Activity: Filter the listing for lines containing "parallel".

--- Data for processing ---

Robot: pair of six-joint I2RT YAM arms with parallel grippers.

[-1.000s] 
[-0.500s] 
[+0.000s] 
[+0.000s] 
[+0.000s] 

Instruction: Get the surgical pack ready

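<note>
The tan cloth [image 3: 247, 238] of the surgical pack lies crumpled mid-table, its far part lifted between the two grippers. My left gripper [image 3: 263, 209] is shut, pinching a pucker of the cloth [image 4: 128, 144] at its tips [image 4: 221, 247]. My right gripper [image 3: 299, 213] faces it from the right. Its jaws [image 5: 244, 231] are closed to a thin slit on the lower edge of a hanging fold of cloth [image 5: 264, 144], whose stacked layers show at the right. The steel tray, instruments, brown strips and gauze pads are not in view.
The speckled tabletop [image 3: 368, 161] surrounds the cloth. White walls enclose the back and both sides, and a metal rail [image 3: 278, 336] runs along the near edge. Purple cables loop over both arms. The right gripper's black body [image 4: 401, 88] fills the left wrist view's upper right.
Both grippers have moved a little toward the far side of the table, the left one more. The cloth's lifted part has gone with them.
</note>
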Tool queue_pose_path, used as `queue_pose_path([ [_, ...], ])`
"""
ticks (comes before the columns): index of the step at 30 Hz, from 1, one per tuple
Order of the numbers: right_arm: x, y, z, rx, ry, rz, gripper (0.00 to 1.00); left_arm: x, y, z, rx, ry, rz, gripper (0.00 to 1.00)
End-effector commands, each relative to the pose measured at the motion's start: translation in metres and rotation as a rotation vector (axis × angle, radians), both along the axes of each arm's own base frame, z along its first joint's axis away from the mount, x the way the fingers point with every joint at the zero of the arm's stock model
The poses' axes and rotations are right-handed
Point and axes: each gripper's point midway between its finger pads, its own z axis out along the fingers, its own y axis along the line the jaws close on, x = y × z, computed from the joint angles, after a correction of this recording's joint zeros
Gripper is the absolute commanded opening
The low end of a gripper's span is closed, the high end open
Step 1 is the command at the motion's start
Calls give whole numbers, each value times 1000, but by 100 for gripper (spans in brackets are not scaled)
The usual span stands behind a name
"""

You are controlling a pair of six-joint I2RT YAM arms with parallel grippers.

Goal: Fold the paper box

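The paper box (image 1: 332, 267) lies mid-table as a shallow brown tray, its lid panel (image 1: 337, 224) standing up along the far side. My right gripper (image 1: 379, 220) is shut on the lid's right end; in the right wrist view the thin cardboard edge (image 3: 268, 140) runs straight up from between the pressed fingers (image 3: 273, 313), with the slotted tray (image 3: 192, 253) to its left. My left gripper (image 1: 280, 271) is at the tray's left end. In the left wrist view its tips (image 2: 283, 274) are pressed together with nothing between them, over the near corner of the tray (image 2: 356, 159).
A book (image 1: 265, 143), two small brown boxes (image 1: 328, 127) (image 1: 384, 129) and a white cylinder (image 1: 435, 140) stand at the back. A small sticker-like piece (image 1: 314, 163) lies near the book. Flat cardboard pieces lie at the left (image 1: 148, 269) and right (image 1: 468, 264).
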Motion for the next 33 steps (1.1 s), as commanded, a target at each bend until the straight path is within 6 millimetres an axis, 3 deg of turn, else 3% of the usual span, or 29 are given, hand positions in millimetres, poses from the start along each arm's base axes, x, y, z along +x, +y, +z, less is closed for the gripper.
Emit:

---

Exercise response:
Robot: pair of six-joint I2RT YAM arms with parallel grippers.
You are controlling a pair of six-joint I2RT YAM arms with parallel grippers.

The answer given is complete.